* SOURCE MATERIAL *
·····

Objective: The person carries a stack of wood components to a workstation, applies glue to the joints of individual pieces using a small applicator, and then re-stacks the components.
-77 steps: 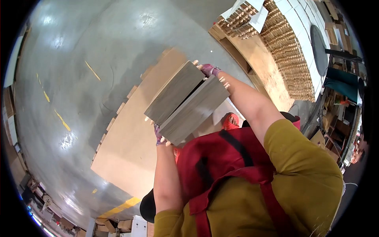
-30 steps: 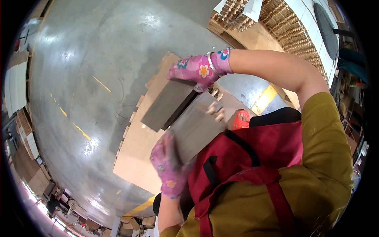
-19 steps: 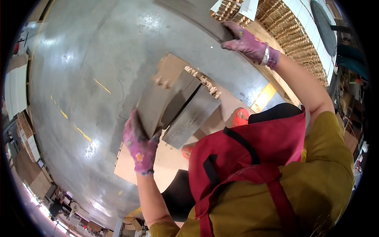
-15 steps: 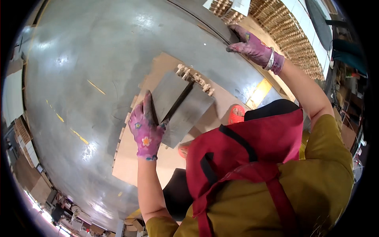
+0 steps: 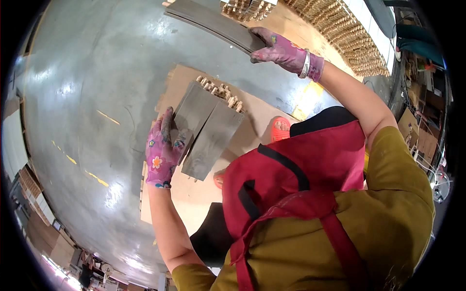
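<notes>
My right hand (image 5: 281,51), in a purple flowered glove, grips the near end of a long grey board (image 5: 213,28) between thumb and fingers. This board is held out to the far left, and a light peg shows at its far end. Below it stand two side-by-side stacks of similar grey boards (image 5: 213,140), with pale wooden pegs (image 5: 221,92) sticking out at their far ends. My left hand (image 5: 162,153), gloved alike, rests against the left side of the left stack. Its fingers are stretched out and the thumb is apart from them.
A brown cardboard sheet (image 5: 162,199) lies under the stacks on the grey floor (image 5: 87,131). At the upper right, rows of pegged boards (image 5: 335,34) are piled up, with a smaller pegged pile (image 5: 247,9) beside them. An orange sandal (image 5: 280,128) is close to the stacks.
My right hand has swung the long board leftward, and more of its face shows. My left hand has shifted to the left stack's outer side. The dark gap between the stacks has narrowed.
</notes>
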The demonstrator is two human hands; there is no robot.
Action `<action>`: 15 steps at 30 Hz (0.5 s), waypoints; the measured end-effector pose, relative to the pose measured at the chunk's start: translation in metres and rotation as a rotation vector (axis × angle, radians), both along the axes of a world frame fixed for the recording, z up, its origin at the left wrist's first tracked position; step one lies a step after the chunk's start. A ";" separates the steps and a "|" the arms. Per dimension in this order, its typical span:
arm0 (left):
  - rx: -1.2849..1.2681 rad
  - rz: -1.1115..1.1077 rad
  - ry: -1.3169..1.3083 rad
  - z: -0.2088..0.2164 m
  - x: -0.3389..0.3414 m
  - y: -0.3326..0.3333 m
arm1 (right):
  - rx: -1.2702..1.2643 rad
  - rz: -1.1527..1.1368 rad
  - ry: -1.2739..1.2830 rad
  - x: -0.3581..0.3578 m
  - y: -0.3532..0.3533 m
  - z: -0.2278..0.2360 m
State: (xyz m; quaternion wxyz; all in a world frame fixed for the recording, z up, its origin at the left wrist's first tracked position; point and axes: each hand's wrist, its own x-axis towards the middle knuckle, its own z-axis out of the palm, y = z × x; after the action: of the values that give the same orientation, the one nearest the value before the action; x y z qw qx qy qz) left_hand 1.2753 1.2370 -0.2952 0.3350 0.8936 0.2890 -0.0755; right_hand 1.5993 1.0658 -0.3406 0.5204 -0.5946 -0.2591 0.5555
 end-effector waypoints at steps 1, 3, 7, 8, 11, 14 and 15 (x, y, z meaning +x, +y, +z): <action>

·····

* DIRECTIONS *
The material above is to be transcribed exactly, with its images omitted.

* FINISHED TASK *
Objective: The person carries a stack of wood components to a workstation, applies glue to the joints of individual pieces using a small applicator, and then re-stacks the components.
-77 steps: 
-30 steps: 
-19 steps: 
-15 steps: 
+0 steps: 
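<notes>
My right hand (image 5: 281,51), in a purple flowered glove, grips the near end of a long grey board (image 5: 213,28) between thumb and fingers. This board is held out to the far left, and a light peg shows at its far end. Below it stand two side-by-side stacks of similar grey boards (image 5: 213,140), with pale wooden pegs (image 5: 221,92) sticking out at their far ends. My left hand (image 5: 162,153), gloved alike, rests against the left side of the left stack. Its fingers are stretched out and the thumb is apart from them.
A brown cardboard sheet (image 5: 162,199) lies under the stacks on the grey floor (image 5: 87,131). At the upper right, rows of pegged boards (image 5: 335,34) are piled up, with a smaller pegged pile (image 5: 247,9) beside them. An orange sandal (image 5: 280,128) is close to the stacks.
My right hand has swung the long board leftward, and more of its face shows. My left hand has shifted to the left stack's outer side. The dark gap between the stacks has narrowed.
</notes>
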The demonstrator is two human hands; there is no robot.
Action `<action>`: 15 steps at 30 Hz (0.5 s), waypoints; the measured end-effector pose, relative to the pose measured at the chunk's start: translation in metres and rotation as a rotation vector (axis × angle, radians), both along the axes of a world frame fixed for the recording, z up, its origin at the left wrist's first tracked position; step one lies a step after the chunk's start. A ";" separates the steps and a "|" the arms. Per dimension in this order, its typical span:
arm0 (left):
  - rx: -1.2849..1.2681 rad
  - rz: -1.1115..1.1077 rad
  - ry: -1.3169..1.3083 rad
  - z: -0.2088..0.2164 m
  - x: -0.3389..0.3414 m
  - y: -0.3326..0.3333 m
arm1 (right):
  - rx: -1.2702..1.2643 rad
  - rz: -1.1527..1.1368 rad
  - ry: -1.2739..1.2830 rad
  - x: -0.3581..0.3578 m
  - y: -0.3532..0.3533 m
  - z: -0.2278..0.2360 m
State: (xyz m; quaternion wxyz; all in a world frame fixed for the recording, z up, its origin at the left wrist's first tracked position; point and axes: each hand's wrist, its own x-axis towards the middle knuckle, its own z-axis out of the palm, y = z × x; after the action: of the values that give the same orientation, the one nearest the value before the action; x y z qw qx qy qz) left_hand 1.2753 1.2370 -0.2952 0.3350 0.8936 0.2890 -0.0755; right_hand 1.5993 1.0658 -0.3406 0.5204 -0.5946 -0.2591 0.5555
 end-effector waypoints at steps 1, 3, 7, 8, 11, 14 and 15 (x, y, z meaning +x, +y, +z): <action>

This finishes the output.